- _Exercise objective_
Retype the data exactly, from its first line to the line containing "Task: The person", including both, and skip any picture.

--- START ---

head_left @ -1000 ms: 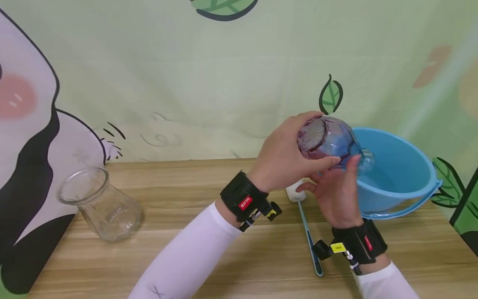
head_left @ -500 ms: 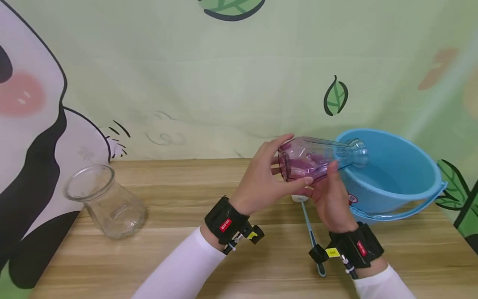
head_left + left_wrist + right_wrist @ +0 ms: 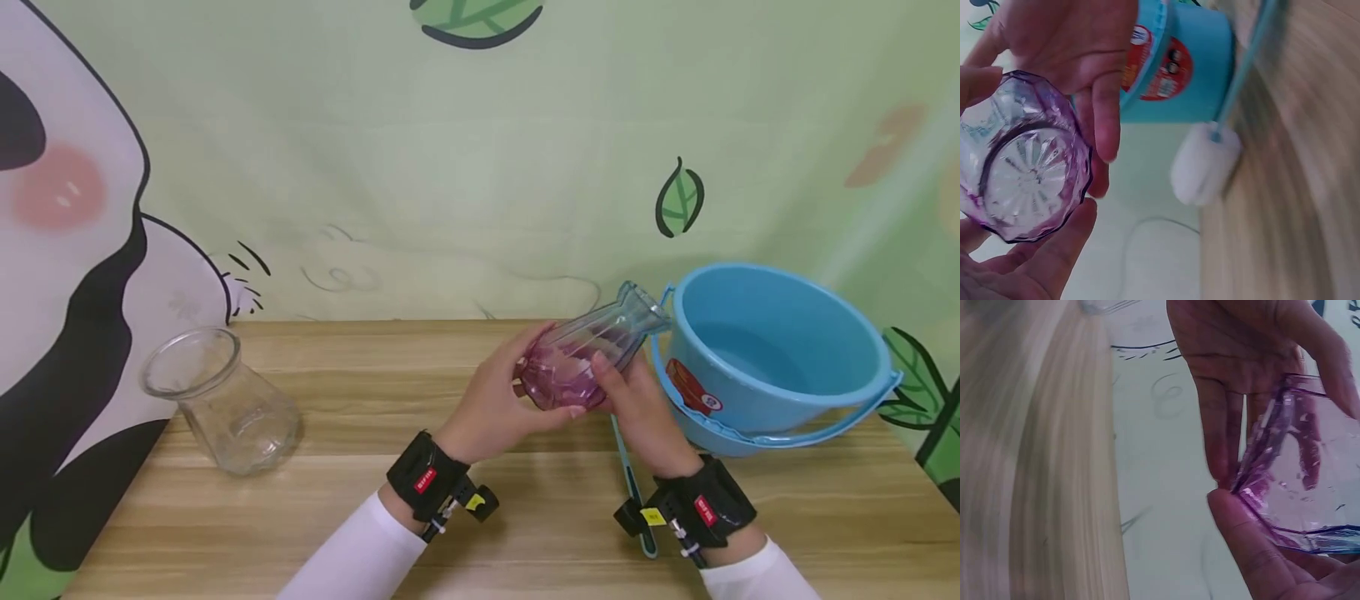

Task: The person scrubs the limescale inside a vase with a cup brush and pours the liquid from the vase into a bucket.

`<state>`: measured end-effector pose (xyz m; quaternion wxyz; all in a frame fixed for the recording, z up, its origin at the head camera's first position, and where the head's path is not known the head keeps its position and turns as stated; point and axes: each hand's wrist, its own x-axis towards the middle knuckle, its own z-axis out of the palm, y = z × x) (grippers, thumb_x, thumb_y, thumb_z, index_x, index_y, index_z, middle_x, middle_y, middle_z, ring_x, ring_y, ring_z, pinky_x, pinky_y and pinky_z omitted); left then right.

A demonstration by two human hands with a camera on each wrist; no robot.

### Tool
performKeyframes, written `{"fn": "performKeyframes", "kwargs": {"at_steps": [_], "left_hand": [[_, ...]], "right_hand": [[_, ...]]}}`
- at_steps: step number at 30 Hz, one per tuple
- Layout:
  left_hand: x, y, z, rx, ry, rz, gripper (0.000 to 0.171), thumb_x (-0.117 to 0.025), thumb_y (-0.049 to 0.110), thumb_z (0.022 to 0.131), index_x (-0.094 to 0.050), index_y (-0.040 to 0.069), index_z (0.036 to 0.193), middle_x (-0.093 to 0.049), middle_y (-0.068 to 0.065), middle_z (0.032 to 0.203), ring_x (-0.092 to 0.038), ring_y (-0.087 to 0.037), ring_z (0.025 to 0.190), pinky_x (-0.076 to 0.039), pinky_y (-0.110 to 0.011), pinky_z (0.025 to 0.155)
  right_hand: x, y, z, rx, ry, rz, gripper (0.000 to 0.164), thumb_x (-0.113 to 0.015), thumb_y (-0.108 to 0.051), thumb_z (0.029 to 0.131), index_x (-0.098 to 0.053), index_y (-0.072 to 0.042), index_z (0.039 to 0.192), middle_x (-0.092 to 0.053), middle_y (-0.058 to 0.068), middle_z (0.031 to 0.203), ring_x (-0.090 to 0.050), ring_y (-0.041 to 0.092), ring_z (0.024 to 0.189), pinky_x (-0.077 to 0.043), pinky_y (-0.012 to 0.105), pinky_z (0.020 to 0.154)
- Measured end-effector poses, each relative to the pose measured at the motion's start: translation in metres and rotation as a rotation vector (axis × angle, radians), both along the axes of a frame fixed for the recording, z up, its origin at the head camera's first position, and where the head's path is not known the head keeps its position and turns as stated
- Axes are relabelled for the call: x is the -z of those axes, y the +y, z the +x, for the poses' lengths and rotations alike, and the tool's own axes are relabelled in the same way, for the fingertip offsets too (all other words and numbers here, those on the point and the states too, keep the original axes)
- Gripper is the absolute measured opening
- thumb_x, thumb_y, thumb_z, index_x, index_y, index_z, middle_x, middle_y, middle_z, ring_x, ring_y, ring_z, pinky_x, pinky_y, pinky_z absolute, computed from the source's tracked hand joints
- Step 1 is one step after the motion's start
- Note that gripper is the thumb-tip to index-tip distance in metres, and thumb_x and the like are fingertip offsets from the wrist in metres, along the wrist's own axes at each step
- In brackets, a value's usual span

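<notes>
Both hands hold a glass vase, purple at its faceted base and fading to blue at the flared neck. It is tilted above the table, its mouth up and to the right. My left hand grips the base end, thumb underneath and fingers behind. From the right, my right hand holds the body, with its thumb on the near side below the neck. The left wrist view shows the star-patterned bottom between the two hands. Beneath the right wrist lies a long-handled brush, whose white sponge head shows in the left wrist view.
A blue bucket with a lowered handle stands just right of the vase. At the left is a clear glass jar with a wide mouth. A printed cloth hangs behind the wooden table.
The vase has moved left and down, away from over the bucket, with both hands on it. It has turned from its mouth over the bucket to its mouth pointing up and right.
</notes>
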<state>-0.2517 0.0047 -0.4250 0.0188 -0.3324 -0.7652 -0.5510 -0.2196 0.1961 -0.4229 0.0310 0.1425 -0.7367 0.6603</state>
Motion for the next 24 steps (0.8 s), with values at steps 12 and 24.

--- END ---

- _Solution to this problem_
head_left @ -1000 ms: 
head_left @ -500 ms: 
head_left + left_wrist + right_wrist @ +0 ms: 

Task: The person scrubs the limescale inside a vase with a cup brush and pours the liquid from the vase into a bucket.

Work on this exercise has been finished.